══ WORKING DATA ══
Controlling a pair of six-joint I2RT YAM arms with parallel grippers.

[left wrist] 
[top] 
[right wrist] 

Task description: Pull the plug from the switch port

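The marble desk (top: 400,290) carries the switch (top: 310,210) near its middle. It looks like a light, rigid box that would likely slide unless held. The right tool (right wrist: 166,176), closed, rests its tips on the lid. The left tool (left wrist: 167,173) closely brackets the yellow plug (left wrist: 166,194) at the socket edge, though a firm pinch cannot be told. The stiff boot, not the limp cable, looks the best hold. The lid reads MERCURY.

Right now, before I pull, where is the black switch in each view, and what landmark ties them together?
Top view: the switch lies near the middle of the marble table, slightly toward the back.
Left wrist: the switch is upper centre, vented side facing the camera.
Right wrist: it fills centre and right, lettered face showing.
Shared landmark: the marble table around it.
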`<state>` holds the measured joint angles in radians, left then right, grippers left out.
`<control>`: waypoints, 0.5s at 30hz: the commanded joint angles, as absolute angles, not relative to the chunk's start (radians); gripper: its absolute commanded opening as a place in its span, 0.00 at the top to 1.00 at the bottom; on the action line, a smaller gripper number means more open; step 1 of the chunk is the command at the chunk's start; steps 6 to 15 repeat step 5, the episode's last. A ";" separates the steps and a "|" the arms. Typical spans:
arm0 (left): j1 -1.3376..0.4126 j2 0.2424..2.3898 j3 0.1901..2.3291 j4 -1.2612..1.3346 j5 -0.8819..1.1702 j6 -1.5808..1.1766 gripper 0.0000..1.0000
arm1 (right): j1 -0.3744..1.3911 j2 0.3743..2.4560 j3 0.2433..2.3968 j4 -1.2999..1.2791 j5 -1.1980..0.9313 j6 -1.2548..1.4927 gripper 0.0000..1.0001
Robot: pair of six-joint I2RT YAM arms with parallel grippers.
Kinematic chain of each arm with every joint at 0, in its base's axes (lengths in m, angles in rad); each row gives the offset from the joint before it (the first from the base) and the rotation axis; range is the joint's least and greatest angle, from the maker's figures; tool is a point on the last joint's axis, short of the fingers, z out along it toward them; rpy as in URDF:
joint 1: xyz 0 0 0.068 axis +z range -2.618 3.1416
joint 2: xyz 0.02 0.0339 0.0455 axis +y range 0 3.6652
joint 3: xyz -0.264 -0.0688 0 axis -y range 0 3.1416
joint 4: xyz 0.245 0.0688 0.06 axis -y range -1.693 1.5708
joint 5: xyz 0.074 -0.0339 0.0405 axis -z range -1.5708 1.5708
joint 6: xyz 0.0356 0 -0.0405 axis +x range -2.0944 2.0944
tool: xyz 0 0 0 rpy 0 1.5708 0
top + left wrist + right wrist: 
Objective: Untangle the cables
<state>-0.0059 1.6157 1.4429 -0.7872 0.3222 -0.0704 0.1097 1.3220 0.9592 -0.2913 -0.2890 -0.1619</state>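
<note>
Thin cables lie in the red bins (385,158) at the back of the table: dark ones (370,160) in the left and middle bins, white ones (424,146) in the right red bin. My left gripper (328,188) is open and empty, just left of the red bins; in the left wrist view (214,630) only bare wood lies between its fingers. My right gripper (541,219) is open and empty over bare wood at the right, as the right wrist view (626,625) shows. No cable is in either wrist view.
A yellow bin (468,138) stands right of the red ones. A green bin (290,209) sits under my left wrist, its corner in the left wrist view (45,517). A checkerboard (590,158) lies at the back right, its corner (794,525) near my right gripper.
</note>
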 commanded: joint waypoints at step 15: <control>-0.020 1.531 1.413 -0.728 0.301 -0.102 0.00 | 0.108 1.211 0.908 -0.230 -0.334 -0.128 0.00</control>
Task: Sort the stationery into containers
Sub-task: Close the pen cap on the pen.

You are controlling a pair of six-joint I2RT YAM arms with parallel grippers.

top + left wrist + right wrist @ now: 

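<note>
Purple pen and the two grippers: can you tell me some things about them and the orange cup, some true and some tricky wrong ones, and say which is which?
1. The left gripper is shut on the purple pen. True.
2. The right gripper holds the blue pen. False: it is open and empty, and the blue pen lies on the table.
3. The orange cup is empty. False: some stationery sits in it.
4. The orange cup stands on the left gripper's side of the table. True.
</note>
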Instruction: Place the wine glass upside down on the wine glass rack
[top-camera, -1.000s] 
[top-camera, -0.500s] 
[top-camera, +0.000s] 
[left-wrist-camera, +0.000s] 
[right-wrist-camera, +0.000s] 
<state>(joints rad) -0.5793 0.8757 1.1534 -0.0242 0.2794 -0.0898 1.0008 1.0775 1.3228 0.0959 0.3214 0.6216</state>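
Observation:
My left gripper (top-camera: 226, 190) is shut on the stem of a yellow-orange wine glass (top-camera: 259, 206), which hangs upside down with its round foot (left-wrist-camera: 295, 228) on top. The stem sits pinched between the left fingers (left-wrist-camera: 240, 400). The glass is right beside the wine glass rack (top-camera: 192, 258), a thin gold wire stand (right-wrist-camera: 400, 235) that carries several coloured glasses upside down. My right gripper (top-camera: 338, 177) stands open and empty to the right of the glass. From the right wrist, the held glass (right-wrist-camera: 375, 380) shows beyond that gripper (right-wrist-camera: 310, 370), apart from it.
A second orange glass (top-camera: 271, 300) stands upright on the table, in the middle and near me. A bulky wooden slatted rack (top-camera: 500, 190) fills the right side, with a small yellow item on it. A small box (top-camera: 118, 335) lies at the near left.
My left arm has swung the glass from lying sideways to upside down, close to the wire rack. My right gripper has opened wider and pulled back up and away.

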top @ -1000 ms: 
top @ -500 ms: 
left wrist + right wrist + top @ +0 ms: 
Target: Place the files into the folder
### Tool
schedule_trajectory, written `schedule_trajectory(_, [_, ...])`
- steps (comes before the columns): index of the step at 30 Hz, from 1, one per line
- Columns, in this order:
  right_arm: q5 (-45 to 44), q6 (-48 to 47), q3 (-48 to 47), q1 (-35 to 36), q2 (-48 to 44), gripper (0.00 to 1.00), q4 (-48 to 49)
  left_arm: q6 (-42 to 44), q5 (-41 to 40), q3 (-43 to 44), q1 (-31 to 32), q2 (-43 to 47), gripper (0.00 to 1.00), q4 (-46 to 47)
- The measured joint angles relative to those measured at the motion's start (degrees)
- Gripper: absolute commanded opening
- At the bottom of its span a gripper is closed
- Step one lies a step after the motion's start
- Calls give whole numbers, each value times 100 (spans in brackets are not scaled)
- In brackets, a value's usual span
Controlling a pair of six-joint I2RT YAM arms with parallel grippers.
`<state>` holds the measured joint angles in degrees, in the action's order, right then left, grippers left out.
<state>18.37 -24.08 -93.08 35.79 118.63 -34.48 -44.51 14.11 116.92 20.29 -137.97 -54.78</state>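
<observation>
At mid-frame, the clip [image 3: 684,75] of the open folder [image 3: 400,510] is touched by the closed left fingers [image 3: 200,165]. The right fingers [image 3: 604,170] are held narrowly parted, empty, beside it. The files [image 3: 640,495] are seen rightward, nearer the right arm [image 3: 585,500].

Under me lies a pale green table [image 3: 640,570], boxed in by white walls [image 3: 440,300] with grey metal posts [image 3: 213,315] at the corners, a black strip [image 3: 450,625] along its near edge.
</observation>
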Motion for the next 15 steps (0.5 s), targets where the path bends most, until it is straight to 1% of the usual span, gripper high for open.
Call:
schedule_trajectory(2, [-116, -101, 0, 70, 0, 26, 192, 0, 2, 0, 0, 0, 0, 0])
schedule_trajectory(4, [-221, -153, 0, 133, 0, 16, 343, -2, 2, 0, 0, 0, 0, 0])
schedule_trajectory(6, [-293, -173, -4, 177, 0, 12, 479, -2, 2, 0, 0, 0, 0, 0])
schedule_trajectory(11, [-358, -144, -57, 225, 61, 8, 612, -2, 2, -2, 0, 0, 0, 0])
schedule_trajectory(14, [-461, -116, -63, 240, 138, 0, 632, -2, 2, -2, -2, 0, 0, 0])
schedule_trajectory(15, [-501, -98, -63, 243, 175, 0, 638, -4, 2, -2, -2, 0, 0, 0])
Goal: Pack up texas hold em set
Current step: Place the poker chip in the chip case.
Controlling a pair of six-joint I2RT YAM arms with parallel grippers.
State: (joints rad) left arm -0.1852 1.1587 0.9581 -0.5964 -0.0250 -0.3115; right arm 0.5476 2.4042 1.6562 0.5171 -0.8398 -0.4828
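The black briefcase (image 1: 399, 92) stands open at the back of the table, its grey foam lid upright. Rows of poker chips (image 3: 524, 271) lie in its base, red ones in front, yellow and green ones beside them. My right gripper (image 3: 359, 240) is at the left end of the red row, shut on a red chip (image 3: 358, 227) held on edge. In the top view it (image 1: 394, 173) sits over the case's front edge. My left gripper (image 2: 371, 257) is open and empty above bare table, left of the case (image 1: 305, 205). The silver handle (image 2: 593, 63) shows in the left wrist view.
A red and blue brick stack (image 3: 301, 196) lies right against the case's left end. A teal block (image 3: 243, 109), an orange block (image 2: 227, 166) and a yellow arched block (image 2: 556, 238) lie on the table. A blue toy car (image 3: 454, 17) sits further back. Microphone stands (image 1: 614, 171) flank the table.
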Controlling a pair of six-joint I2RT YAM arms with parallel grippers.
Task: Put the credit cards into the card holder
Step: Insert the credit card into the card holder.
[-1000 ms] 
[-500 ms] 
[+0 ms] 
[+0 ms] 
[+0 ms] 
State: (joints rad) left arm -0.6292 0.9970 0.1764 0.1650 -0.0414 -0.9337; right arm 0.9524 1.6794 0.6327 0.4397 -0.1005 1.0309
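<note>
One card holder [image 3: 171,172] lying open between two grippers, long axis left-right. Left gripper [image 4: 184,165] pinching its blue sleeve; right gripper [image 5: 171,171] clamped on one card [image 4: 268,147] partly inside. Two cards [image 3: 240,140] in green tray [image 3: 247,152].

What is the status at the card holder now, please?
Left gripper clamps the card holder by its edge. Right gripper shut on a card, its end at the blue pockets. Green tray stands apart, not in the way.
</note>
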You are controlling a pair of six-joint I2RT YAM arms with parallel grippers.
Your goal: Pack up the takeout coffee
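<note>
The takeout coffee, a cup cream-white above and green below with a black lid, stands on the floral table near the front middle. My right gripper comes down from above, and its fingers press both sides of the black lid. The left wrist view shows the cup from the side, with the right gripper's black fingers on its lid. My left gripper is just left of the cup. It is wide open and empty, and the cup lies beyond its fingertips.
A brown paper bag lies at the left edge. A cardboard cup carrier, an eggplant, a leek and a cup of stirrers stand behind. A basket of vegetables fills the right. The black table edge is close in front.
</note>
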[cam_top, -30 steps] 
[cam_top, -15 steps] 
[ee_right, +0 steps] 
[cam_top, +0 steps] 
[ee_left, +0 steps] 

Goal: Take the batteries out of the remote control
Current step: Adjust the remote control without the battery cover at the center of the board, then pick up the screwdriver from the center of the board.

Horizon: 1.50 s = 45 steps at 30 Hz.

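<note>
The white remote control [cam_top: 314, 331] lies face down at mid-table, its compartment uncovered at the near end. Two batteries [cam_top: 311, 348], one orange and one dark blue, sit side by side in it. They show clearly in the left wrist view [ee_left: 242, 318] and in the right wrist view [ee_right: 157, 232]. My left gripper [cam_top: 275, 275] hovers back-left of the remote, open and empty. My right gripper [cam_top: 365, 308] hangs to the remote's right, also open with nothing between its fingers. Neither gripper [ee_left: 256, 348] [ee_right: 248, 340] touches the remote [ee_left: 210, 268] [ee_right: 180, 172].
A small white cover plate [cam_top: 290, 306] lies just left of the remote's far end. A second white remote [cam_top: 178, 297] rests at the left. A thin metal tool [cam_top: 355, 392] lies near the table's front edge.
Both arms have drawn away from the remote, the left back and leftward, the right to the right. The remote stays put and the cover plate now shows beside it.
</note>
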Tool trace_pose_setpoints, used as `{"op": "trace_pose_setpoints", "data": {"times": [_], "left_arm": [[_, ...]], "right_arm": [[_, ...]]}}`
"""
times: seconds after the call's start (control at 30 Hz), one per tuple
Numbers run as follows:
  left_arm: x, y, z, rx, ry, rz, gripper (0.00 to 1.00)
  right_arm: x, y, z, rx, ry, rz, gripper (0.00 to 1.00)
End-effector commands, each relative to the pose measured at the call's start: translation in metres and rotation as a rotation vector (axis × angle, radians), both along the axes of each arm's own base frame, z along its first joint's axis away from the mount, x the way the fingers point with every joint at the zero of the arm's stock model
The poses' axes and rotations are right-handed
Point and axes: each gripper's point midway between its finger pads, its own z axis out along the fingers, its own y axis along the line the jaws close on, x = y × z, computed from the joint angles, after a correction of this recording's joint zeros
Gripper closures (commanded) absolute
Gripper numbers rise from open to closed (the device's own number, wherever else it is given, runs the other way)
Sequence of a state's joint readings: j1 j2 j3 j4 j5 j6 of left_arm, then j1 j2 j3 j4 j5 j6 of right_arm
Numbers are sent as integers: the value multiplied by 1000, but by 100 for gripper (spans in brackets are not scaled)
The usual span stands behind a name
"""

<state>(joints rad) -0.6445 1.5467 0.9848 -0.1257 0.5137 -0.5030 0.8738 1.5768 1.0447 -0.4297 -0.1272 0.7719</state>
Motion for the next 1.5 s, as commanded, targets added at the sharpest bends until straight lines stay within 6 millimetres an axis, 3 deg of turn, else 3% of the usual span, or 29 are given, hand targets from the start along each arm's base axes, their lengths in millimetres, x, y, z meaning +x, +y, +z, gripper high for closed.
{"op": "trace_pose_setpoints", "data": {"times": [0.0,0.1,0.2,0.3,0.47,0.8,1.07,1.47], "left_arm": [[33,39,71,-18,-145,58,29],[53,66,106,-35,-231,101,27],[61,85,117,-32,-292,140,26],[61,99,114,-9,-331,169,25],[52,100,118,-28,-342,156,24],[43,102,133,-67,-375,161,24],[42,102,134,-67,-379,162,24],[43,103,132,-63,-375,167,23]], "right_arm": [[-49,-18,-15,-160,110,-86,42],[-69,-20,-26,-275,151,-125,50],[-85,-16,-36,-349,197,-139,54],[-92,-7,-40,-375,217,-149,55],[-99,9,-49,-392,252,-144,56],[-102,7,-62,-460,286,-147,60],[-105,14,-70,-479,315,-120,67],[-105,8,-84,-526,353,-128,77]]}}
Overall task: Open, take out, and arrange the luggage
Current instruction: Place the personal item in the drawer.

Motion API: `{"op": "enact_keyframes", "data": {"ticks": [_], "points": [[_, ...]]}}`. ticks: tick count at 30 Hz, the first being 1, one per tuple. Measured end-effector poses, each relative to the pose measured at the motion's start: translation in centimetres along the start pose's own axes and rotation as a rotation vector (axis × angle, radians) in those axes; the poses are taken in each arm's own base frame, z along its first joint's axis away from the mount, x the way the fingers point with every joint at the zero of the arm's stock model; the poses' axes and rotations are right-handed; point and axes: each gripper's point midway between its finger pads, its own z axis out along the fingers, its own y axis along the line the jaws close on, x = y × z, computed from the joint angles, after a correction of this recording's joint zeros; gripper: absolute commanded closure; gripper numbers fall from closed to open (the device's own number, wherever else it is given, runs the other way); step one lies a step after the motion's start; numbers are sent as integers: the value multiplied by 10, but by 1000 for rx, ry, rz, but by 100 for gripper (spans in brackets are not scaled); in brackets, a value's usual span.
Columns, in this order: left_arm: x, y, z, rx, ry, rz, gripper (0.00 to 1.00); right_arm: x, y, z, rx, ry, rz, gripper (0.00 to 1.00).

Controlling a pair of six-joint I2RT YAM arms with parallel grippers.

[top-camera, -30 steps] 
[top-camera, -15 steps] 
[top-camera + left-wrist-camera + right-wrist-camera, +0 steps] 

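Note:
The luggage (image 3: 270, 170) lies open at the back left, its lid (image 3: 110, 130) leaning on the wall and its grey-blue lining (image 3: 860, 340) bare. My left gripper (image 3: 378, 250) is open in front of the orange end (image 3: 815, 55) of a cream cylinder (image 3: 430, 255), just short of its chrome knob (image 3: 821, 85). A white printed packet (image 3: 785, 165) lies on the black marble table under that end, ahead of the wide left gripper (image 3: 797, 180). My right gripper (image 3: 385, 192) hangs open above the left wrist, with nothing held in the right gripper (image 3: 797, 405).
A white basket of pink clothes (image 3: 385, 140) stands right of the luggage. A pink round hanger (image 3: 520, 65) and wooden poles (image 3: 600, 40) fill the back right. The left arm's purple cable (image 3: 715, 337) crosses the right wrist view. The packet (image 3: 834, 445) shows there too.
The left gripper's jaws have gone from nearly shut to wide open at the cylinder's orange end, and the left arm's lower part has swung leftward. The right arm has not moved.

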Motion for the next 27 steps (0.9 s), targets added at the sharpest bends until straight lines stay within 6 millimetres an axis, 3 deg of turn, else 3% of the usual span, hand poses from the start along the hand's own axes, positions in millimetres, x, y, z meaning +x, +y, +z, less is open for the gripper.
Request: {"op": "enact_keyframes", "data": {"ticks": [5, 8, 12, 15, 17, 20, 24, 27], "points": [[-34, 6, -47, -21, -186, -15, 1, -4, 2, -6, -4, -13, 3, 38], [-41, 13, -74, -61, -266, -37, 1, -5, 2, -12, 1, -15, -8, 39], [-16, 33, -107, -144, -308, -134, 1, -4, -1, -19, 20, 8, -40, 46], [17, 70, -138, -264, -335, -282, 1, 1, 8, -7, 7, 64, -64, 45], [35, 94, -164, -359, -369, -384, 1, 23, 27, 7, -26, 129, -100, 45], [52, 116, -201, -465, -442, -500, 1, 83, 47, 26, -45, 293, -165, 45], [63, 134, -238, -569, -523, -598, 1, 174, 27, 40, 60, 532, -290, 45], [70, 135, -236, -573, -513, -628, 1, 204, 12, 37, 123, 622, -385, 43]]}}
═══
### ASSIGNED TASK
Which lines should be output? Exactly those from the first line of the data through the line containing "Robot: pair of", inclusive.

### TASK OUTPUT
Controlling a pair of six-joint I2RT YAM arms with parallel grippers.

[left wrist] 
[top] 
[right wrist] 

Task description: Pull the plug from the switch port

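The marble desk (top: 400,290) carries the switch (top: 310,210) near its middle. It looks like a light, rigid box that would likely slide unless held. The right tool (right wrist: 166,176), closed, rests its tips on the lid. The left tool (left wrist: 167,173) closely brackets the yellow plug (left wrist: 166,194) at the socket edge, though a firm pinch cannot be told. The stiff boot, not the limp cable, looks the best hold. The lid reads MERCURY.

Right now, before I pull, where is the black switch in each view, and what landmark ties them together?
Top view: the switch lies near the middle of the marble table, slightly toward the back.
Left wrist: the switch is upper centre, vented side facing the camera.
Right wrist: it fills centre and right, lettered face showing.
Shared landmark: the marble table around it.
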`<state>` holds the measured joint angles in radians, left then right, grippers left out.
`<control>`: waypoints, 0.5s at 30hz: the commanded joint angles, as absolute angles, not relative to the chunk's start (radians); gripper: its absolute commanded opening as a place in its span, 0.00 at the top to 1.00 at the bottom; on the action line, a smaller gripper number means more open; step 1 of the chunk is the command at the chunk's start; steps 6 to 15 repeat step 5, the episode's last. A ";" separates the steps and a "|" the arms. Typical spans:
arm0 (left): j1 -1.3376..0.4126 j2 0.2424..2.3898 j3 0.1901..2.3291 j4 -1.2612..1.3346 j5 -0.8819..1.1702 j6 -1.5808..1.1766 gripper 0.0000..1.0000
arm1 (right): j1 -0.3744..1.3911 j2 0.3743..2.4560 j3 0.2433..2.3968 j4 -1.2999..1.2791 j5 -1.1980..0.9313 j6 -1.2548..1.4927 gripper 0.0000..1.0001
Robot: pair of six-joint I2RT YAM arms with parallel grippers.

Now the output is complete.